The film, however, was ignored by the Academy of Motion Picture Arts and Sciences at the 81st Academy Awards when it was not nominated for a single Oscar, which led to heated criticism from many who felt that the Academy had also deliberately snubbed Revolutionary Road and Changeling (which Eastwood also directed) from the five major categories.[60][61]

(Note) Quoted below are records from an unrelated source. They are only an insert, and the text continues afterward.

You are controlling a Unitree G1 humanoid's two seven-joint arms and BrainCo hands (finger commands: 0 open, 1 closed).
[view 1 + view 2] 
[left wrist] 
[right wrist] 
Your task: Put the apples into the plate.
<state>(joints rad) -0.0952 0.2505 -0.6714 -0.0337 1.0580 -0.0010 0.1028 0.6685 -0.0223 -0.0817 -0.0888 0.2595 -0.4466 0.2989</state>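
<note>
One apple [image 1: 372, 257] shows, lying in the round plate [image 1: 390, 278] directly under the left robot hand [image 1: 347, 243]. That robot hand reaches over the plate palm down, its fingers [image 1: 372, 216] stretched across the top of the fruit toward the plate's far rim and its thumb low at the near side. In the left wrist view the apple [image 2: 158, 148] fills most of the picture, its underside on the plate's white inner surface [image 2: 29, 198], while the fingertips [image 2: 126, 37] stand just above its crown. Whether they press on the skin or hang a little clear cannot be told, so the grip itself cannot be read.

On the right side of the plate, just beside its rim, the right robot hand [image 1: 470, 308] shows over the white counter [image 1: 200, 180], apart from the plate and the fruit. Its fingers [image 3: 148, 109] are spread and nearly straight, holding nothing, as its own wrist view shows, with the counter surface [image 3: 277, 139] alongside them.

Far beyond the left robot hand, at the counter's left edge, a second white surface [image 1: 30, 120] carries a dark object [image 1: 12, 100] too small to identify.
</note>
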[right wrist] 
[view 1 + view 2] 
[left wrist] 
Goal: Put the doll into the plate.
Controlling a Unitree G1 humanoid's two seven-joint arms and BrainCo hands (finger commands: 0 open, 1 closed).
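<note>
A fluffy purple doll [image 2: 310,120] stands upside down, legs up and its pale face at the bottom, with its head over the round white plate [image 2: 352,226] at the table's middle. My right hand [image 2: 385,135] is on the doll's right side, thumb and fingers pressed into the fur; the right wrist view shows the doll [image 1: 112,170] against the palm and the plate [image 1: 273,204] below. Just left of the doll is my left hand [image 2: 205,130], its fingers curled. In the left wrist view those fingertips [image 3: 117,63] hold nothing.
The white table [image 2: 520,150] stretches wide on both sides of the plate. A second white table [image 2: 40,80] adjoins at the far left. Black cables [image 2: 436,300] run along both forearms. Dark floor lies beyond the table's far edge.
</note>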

In 2010, the film was named Best Foreign Film at the César Awards in France.[62]

Derivative works

Mark D. Lee and Cedric N. Lee, two Hmong filmmakers from Detroit, directed a documentary called Gran Torino: Next Door, about how Bee Vang and Ahney Her were chosen for their roles in the film and the Hmong actors' off-set activities. It was released on Blu-ray.[63] Vang acted in a YouTube parody of one scene in Gran Torino, titled "Thao Does Walt: Lost Scenes from Gran Torino."[64] The YouTube parody addresses a scene involving a barbershop, and the views of masculinity in the original scene.[65]